WHAT YOU WILL DO:
Copy each line of the entries that includes the word "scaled".

------ PROVIDED RECORDS

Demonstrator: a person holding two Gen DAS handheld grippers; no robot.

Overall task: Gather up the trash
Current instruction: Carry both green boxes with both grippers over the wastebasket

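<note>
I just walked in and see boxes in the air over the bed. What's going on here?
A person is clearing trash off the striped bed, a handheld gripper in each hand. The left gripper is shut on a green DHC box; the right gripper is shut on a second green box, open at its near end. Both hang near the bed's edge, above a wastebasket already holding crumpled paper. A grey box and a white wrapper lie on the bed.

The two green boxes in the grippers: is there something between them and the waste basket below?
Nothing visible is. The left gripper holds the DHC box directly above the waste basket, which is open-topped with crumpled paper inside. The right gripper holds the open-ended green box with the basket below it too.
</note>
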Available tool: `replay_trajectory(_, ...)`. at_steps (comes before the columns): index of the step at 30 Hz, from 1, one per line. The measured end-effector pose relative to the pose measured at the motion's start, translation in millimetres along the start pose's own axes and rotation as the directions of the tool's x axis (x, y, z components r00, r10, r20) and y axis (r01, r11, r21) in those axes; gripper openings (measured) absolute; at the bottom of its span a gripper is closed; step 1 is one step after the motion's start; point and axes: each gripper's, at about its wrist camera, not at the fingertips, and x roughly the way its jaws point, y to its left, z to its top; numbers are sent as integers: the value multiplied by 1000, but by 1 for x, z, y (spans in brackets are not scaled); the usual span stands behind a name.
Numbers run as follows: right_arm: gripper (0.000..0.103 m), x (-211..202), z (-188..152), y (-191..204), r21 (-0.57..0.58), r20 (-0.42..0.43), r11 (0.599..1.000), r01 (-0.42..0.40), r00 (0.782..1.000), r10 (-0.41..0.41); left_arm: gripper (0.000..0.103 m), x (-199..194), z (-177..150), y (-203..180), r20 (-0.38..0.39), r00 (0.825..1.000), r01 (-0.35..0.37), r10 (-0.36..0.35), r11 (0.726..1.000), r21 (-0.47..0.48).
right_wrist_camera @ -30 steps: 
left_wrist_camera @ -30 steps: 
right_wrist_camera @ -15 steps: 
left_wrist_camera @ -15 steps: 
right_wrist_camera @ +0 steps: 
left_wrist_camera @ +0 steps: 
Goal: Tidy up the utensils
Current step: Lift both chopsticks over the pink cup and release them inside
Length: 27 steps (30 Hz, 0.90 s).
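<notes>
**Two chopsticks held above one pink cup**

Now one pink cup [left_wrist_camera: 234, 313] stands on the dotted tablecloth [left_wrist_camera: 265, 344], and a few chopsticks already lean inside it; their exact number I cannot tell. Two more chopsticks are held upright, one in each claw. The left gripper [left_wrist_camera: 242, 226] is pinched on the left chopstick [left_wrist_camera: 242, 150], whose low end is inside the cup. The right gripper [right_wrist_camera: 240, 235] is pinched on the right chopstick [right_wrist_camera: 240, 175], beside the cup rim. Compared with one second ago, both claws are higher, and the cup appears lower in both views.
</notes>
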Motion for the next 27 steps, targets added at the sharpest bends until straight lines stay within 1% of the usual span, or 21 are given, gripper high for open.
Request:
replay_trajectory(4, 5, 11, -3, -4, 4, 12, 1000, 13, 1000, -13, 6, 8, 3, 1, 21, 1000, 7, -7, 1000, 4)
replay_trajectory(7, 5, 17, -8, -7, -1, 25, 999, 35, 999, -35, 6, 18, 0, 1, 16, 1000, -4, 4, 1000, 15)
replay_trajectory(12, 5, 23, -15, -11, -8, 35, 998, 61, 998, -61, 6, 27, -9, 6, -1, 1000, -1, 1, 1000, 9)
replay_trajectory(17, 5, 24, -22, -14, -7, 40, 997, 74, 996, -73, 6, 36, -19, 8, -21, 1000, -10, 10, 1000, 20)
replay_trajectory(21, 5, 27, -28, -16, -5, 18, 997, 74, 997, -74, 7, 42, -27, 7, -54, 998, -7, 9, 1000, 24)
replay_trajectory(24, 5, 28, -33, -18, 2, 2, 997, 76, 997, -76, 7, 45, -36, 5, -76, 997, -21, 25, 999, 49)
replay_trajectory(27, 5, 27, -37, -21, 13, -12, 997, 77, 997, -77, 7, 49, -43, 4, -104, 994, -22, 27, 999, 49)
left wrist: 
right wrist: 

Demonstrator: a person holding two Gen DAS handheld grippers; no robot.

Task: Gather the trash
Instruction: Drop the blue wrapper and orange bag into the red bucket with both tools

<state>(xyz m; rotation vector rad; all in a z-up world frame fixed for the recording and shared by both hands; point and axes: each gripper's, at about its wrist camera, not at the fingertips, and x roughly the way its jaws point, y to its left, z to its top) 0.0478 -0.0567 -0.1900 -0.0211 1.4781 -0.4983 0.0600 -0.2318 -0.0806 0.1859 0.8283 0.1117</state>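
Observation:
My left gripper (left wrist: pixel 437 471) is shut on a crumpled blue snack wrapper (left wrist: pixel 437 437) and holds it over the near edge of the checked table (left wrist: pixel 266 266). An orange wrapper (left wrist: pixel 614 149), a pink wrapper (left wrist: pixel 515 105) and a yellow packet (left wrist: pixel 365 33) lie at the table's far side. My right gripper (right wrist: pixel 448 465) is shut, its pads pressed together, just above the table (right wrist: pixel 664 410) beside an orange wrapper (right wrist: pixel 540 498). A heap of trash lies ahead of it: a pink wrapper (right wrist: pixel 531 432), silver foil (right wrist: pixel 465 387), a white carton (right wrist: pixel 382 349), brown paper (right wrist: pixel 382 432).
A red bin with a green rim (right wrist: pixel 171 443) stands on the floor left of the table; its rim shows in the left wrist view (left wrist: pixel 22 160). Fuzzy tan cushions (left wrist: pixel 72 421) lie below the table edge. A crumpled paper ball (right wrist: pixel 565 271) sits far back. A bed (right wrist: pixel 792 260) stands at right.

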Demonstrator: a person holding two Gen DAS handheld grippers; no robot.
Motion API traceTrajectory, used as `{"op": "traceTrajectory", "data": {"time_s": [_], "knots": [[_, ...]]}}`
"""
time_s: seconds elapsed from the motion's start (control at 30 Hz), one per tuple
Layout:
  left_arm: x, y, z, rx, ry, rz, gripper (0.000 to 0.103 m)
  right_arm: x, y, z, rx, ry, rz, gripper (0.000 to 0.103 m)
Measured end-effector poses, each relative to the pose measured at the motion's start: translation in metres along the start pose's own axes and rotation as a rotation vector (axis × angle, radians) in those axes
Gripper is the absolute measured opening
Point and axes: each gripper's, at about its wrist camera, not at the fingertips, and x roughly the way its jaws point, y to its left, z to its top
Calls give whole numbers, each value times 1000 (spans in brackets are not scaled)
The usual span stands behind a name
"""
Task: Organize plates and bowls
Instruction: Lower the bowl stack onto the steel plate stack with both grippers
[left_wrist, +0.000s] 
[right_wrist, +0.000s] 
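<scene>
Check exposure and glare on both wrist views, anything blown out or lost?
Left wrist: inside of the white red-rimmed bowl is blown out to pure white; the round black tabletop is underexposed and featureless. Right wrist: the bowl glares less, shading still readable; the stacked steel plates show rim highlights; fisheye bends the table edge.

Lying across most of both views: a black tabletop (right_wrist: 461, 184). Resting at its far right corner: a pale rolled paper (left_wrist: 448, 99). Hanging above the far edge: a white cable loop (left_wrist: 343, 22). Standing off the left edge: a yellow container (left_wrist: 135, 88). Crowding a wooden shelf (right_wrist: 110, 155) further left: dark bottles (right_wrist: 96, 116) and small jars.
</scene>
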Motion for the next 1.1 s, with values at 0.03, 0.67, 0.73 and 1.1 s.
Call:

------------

ANSWER:
Available tool: `replay_trajectory(_, ...)`. at_steps (comes before the columns): index of the step at 30 Hz, from 1, one per line. The measured end-effector pose relative to the pose measured at the motion's start, translation in millimetres along the start pose's own axes and rotation as the directions of the tool's x axis (x, y, z components r00, r10, r20) and y axis (r01, r11, r21) in those axes; gripper openings (measured) absolute; at the bottom of its span a gripper is closed; step 1 is one step after the motion's start; point and axes: each gripper's, at about its wrist camera, not at the fingertips, and x roughly the way its jaws point, y to its left, z to its top; numbers are sent as integers: the value multiplied by 1000, but by 1 for x, z, y (spans in brackets are not scaled); the usual span stands behind a name.
Calls give whole numbers, each value times 1000 (spans in brackets are not scaled)

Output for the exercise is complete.